The motion, submitted to the U.S. District Court for the Southern District of New York on Thursday, June 29, raises concerns about the SEC’s interpretation of securities laws, suggesting that the agency is overstepping its legal authority.
In its bid to challenge the SEC’s lawsuit, Coinbase’s legal team argues in the motion that even if the allegations in the lawsuit are true, the plaintiff lacks a valid legal claim.
The filing asserts that the SEC’s actions not only violate Coinbase’s due process rights but also constitute an extraordinary abuse of process, demanding dismissal of the case.
Coinbase’s determination to defend its position against the SEC’s claims is evident in this motion.
The SEC’s lawsuit accuses Coinbase of facilitating unregistered trading of 12 digital tokens that the agency considers securities.
However, Coinbase has strongly contested this allegation, asserting that the SEC is applying securities laws to digital tokens in a manner that deviates significantly from existing legal frameworks.
Paul Grewal, Coinbase’s chief legal officer, expressed this sentiment in a tweet on June 29, stating that the SEC’s claims “go far beyond existing law” and should be dismissed accordingly.

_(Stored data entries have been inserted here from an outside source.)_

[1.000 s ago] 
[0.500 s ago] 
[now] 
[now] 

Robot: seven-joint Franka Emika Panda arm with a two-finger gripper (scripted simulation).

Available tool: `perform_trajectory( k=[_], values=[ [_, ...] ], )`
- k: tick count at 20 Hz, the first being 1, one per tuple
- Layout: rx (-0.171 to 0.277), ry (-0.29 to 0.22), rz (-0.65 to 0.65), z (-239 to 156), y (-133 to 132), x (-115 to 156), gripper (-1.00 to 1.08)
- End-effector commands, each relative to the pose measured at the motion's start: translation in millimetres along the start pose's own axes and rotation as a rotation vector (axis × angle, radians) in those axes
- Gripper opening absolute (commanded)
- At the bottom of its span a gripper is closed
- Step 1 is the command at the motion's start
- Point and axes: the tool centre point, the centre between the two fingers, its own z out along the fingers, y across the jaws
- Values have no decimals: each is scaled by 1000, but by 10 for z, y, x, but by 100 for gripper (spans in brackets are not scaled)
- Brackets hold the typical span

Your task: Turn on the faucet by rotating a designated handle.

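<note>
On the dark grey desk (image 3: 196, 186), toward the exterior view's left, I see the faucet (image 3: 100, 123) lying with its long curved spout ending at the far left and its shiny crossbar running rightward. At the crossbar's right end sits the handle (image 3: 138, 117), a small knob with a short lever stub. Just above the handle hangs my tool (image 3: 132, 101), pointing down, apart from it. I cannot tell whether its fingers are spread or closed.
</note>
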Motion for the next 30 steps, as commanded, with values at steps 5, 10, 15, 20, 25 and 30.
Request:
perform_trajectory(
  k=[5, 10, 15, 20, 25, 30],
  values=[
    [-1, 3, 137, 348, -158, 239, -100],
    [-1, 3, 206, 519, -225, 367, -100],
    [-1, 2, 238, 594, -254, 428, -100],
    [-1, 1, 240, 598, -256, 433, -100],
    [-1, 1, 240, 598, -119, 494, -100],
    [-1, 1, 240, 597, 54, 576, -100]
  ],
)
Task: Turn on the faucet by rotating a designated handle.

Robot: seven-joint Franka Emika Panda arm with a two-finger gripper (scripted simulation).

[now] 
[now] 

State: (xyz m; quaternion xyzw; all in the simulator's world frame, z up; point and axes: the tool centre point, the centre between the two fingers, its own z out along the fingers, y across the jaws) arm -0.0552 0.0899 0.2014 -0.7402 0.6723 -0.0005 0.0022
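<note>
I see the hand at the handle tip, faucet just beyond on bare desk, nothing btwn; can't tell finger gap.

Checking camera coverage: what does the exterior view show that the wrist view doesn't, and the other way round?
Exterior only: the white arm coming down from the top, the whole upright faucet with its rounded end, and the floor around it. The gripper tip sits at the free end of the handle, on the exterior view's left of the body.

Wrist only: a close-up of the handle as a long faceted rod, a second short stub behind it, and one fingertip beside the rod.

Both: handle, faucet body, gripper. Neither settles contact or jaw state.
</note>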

The SEC’s definition of securities encompasses investment contracts, which have been interpreted by the Supreme Court through the Howey test to include transactions where individuals invest money in a common enterprise with the expectation of primarily profiting from the efforts of others.
The SEC’s lawsuit identifies 12 crypto tokens, such as Solana, as securities based on this definition.
Coinbase’s legal team also highlighted that in 2021, the SEC had declared the company’s registration statement effective, allowing Coinbase to sell its shares to investors during its public listing.
This approval came after a thorough review process involving extensive discussions between Coinbase and the SEC, spanning several months.
Consequently, Coinbase was authorized to trade over 240 tokens on its spot exchange, including six of the 12 tokens currently disputed by the SEC.
By filing this motion to dismiss, Coinbase continues to challenge the SEC’s lawsuit and its interpretation of securities laws.
The outcome of this legal battle will not only impact Coinbase’s operations but also shape the regulatory landscape for the broader cryptocurrency industry in the United States.